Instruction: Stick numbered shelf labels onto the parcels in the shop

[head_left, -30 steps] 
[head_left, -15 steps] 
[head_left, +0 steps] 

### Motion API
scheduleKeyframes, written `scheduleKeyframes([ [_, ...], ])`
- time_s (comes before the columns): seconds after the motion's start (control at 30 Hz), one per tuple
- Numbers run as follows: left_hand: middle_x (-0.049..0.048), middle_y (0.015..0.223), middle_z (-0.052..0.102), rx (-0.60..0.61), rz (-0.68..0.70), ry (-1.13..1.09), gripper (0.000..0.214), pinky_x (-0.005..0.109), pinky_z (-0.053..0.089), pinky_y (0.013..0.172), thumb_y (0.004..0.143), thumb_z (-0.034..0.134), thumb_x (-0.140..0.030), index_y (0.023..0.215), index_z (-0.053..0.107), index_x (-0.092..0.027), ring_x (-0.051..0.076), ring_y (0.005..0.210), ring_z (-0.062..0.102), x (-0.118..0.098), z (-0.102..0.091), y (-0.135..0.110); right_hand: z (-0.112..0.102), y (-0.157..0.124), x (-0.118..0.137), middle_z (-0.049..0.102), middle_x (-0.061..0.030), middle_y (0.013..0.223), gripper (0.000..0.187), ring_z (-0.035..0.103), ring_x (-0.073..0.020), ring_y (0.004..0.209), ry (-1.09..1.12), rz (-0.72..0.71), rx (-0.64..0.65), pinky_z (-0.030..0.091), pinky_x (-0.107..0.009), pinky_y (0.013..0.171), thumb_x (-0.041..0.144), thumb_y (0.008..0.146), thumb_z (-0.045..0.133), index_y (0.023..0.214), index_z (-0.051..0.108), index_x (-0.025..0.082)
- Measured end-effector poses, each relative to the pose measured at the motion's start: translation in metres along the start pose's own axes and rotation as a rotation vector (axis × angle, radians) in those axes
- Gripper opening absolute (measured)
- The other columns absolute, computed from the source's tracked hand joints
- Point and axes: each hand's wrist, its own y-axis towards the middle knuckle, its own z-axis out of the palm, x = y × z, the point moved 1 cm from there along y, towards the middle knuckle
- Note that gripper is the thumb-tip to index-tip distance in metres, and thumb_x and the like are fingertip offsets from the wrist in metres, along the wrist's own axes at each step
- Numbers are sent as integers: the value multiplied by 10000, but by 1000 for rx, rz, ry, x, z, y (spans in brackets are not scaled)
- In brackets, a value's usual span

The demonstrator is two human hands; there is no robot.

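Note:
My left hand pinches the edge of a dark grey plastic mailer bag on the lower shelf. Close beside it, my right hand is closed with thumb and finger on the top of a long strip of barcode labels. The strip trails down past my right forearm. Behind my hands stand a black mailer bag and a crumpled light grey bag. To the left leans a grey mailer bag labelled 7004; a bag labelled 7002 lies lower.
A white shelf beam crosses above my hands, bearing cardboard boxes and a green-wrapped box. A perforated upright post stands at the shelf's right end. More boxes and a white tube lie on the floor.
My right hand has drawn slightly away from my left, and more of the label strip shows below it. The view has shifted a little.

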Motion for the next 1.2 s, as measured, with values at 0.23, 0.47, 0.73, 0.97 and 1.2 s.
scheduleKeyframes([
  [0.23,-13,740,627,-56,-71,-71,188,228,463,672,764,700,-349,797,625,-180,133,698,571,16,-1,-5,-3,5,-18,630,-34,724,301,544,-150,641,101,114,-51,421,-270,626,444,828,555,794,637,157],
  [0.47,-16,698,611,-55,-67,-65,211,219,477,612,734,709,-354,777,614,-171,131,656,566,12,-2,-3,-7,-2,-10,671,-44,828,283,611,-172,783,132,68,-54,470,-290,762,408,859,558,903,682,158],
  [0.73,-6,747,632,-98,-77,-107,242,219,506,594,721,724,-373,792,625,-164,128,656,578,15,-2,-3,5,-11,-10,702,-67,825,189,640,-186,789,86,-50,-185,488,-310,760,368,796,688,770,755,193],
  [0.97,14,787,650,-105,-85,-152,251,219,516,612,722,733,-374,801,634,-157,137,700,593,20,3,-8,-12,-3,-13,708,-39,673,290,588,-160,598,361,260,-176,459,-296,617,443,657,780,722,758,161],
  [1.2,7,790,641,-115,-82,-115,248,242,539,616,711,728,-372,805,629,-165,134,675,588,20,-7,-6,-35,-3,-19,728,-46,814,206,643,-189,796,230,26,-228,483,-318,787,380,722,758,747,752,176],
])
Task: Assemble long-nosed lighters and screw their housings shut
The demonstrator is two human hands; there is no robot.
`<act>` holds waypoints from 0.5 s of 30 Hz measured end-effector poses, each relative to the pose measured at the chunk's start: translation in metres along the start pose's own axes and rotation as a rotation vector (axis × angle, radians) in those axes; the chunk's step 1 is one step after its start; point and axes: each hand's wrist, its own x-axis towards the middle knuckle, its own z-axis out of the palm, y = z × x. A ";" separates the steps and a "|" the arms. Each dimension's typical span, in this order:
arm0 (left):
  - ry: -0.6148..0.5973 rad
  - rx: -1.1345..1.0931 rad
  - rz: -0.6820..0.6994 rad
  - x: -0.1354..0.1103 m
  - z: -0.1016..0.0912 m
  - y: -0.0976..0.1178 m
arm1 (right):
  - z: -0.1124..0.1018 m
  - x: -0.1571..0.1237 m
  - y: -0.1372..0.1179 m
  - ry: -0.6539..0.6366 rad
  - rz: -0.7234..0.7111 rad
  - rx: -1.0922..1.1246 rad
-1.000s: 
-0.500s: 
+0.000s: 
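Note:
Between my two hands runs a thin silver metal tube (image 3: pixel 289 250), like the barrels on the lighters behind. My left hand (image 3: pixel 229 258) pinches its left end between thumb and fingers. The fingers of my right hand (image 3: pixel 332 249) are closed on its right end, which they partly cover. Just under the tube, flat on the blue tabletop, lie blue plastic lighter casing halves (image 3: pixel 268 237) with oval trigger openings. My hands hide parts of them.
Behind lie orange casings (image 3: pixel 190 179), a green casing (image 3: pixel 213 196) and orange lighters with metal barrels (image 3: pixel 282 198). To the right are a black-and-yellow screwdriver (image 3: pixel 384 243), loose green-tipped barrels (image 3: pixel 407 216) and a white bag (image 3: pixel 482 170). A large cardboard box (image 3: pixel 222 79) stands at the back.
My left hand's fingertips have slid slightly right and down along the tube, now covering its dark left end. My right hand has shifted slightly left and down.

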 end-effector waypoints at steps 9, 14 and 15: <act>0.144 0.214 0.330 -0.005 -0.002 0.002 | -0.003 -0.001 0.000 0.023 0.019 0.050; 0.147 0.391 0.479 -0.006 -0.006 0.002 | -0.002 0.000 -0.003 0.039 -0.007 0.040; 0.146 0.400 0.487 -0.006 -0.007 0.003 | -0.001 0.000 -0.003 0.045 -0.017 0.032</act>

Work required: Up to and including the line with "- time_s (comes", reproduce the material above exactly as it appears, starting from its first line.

Written solution:
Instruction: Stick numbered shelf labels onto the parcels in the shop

[head_left, -30 steps] 
[head_left, -15 steps] 
[head_left, +0 steps] 

### Motion API
scheduleKeyframes, written `scheduleKeyframes([ [_, ...], ])`
- time_s (comes before the columns): seconds after the motion's start (control at 30 Hz), one per tuple

Nothing more is required for this answer.